• **What you are asked to do**
Everything in the data must be repeated exactly, apart from the pictures, which are left out.

• **Data block**
_ _ _ _ _

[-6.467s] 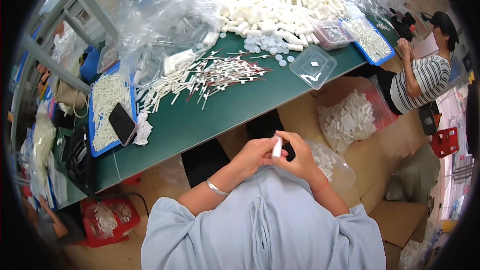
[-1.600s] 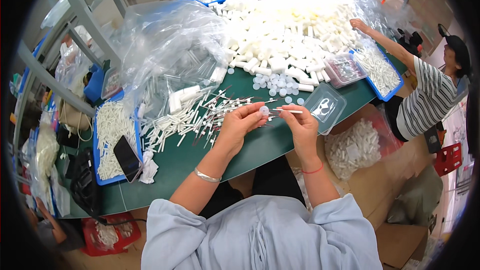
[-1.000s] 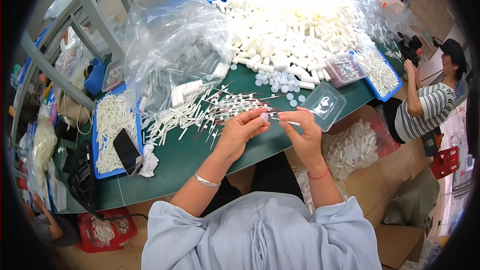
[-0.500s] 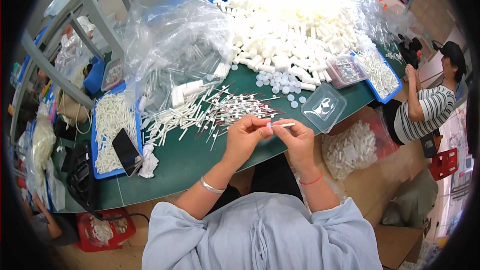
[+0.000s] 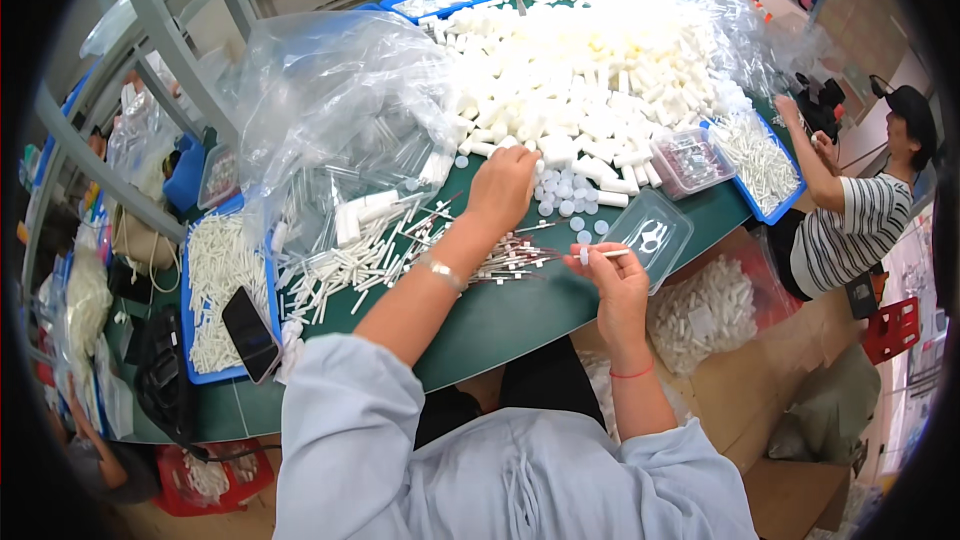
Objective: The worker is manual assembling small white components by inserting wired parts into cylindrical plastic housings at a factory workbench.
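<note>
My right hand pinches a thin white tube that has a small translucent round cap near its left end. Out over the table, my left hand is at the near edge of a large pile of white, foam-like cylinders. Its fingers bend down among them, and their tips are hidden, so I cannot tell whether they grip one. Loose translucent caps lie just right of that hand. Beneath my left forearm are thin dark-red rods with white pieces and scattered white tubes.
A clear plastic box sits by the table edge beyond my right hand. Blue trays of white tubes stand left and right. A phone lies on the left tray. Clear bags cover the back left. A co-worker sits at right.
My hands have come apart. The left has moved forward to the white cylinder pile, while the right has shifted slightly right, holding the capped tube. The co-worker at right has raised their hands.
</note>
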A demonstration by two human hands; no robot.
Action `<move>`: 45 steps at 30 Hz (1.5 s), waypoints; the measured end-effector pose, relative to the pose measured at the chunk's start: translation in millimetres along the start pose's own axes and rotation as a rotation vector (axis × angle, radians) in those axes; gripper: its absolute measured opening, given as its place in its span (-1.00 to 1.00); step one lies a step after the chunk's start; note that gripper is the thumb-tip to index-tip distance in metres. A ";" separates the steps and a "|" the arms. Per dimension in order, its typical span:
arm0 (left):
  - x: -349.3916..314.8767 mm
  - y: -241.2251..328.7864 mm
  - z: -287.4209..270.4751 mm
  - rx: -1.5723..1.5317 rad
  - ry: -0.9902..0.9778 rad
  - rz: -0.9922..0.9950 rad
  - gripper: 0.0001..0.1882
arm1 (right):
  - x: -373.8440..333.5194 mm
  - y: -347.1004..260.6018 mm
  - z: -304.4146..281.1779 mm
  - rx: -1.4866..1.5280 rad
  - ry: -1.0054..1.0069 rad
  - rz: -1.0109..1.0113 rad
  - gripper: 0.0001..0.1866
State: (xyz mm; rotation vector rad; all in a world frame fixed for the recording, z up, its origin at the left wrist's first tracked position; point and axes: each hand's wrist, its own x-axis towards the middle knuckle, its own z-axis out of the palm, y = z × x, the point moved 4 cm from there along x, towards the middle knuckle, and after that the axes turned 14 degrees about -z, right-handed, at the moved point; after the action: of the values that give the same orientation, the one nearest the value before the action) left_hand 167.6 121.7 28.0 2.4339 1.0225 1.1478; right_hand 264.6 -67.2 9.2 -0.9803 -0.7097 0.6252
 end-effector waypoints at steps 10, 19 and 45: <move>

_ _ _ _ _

• **Answer to this exercise**
[-6.467s] 
[-1.600s] 
[-1.000s] 
[-0.500s] 
[+0.000s] 
Objective: The worker is manual assembling small white components by inserting wired parts into cylindrical plastic housings at a factory workbench.
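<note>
My right hand pinches a thin white tube that has a small translucent round cap near its left end. Out over the table, my left hand is at the near edge of a large pile of white, foam-like cylinders. Its fingers bend down among them, and their tips are hidden, so I cannot tell whether they grip one. Loose translucent caps lie just right of that hand. Beneath my left forearm are thin dark-red rods with white pieces and scattered white tubes.
A clear plastic box sits by the table edge beyond my right hand. Blue trays of white tubes stand left and right. A phone lies on the left tray. Clear bags cover the back left. A co-worker sits at right.
My hands have come apart. The left has moved forward to the white cylinder pile, while the right has shifted slightly right, holding the capped tube. The co-worker at right has raised their hands.
</note>
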A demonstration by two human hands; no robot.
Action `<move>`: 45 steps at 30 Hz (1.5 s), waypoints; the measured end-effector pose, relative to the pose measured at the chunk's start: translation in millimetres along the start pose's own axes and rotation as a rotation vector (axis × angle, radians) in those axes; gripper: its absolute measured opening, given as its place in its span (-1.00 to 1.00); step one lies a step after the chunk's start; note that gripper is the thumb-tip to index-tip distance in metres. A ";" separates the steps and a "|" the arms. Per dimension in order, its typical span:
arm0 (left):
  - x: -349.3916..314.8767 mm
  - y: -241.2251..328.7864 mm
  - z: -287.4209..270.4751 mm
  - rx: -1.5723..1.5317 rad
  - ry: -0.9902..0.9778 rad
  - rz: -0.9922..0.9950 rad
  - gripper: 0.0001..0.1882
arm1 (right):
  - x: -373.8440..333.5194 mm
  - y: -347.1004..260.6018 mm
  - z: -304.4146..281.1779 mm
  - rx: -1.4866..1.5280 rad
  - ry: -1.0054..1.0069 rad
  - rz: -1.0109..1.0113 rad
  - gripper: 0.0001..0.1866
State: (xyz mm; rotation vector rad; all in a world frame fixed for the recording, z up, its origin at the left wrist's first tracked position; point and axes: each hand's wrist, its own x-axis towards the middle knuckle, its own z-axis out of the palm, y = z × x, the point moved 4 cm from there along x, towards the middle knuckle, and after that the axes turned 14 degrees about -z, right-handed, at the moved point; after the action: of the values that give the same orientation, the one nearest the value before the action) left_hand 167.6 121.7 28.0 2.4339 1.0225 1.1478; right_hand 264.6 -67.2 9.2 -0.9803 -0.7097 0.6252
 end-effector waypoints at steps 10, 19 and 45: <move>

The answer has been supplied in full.